After that moment, his audience gasps and then collects themselves, before clapping furiously. What skill! What knowledge.
In Hong Kong, replace the old French sommelier (because all the sommeliers now in the city are exceedingly handsome, young, and suave) with a stubborn collector—and you pretty much have the same scenario.
It sounds like a lot of bullshit, but does blind tasting actually have any practical use?
Don't think you know everything about wine
To be sure, it can be humbling to think you know a lot about wine and then suddenly miss the target on every bottle you taste blind. And modesty is certainly something everyone needs more of in life. It's best that even after trying lots of wine people shouldn't be too full of themselves; wine is all about discovery anyway, so let's not let ego get in the way.

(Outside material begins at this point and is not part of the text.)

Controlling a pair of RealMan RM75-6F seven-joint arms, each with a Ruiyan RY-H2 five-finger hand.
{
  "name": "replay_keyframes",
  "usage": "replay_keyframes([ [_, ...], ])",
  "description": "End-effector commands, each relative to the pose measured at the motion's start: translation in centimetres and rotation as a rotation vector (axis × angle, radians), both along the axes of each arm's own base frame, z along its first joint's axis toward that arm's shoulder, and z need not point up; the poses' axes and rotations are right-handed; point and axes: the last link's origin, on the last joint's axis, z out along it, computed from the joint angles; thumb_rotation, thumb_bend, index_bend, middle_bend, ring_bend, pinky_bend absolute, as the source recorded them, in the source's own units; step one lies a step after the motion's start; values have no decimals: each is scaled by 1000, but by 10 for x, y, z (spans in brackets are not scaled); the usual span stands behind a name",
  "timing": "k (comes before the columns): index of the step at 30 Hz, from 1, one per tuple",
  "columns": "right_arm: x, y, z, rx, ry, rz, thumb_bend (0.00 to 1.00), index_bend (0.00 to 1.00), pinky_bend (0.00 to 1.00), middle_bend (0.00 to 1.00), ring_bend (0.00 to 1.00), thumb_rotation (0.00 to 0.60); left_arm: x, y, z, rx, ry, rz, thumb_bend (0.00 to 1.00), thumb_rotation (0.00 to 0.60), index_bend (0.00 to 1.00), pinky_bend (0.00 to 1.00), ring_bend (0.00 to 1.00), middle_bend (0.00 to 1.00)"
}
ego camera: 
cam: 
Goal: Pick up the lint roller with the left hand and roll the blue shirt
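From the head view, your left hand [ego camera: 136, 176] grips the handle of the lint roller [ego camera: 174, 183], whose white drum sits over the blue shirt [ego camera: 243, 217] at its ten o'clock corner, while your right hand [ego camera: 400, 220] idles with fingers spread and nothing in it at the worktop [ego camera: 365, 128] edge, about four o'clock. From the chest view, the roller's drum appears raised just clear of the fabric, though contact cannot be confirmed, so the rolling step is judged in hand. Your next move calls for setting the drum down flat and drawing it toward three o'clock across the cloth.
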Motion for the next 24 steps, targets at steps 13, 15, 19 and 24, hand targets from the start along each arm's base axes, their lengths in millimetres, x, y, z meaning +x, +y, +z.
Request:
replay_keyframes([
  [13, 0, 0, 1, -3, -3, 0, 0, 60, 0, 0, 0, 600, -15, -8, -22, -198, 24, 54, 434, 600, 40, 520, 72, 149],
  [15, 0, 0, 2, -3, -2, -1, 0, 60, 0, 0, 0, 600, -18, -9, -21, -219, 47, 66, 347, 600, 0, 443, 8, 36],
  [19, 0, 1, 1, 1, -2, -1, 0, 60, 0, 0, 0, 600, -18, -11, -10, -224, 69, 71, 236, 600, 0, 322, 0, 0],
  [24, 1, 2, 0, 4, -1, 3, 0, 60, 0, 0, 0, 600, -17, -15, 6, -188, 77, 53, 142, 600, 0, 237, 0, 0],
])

For example, in the wine above, someone who says they hate all Beaujolais might be immensely surprised to taste Chateau des Jacques' Moulin-a-Vent, especially from a ripe, long-living vintage like 2005. First of all, it's definitely not light and fruity like the stereotype of Beaujolais, secondly it shows that good Gamay can age, and thirdly it proves even Louis Jadot (who own the estate) can make interesting wines. And before anyone writes me an irate comment (probably because they either distribute or own lots of Jadot), relax—there's nothing wrong with Jadot wines; there's just nothing great about them either.

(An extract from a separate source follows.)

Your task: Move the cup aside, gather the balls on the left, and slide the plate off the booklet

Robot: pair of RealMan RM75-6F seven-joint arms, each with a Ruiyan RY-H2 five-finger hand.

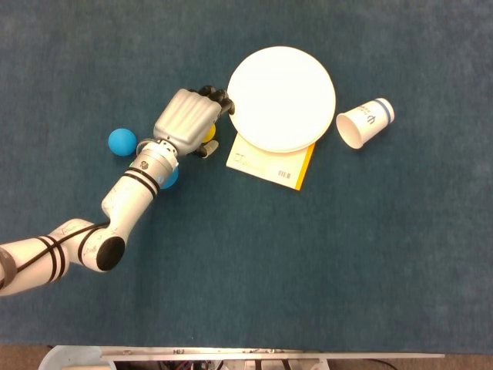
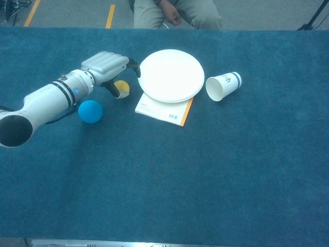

There are two lessons that I took back from this bottle. The first was that after drinking so much natural, clean Beaujolais from producers such as Foillard, Lapierre, Lapalu, Thillardon, and Yann Bertrand, another side of Gamay exists. Whereas the aforementioned producers mostly eschew new oak and usually ferment in a blend of cement vats/old oak, Chateau des Jacques is marked heavily by its heavy-handed use of oak—and after 11 years its still massively apparent. As admittedly I hadn't tried such an oaked Beaujolais in years, it threw me off the trail. Personally I'm not the biggest fan of this style because it didn't really taste like Gamay or Pinot, but it might serve as a good introduction for Bordeaux / Rhone fans to get into Beaujolais.

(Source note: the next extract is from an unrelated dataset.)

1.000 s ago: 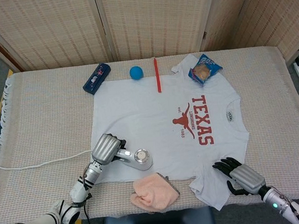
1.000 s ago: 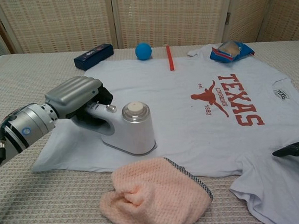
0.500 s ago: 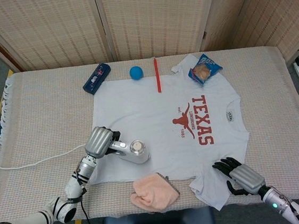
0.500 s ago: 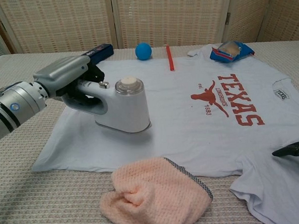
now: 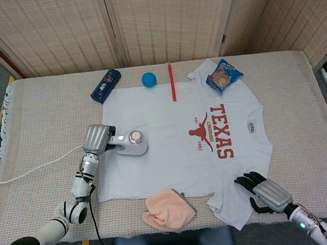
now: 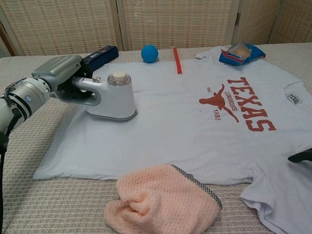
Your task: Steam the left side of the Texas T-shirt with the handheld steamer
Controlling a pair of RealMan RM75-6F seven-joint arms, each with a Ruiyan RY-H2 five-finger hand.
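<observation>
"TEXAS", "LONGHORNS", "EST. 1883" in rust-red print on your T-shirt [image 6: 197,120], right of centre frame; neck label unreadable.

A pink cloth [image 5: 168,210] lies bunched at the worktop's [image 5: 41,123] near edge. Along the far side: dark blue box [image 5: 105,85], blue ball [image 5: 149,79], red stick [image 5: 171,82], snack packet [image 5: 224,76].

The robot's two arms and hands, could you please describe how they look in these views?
The left hand has a ribbed silver back shell and black fingers, on a silver wrist with a small blue dot and white arm segments with black joints. The right hand matches: silver shell, black fingers, and a white forearm carrying a small green light.
</observation>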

Secondly, despite the amount of intervention from the winemaker, it was a great chance to see the terroir of Moulin-a-Vent even through the oak, as the intensity of the cru still came through. Also since nobody ever really carries extensive stock of aged Beaujolais, every little glimpse we can get of a vintage like 2005 is an interesting reference.
Free yourself of the label
Drinking blind frees yourself from prejudgement, which is normally inevitable as just knowing the region will already start to influence your thoughts. It also will reveal a lot of famous names for what they are—good (occasionally great, and almost always too young) wines that are overpriced due to excessive demand from insatiable wine lovers who insist on drinking the best, or what is generally considered the best, exclusively. This goes for people who worship Selosse when maybe some of his protégées are doing equally well for far less, or for people who prefer a young famous Rhone to an aged lesser-known Rhone from an equally good producer.
Just a few weeks ago I had the good fortune to experience a 2011 Butteaux from Raveneau, generally accepted as one of the two best producers in Chablis. His wines are legendary, not cheap at all, and electric. Even if we drank it blind it would have been amazing, bold, and an exception to the humdrum Chardonnay that many producers try to pass off as Chablis. But the question that came to mind was, for $1200, is there better Chablis now at a lower price?
I definitely believe so, and think the Raveneau will probably justify its reputation and price in another 5-10 years. At the moment however, I'll try to speak without bias when I say that Thomas Pico (disclaimer: yes I know we sell his wines), makes an equally fresh and transparent expression of Chablis right now. Because honestly speaking, the Raveneau wasn't that profound. It was everything we love in Chablis and it's 100% an incredible wine, but it didn't exceed our expectations of what Chablis could be. There were hints of the brine, and even some deeper strands of smoke, but as of right now, this is not showing its full potential. If tasted blind, few would give it a second chance. But because we know it's Raveneau, we know it has the chops to be great in the future.
But $1200 for a wine that's meant to be consumed years on? For the cellar, yes. For a restaurant, no.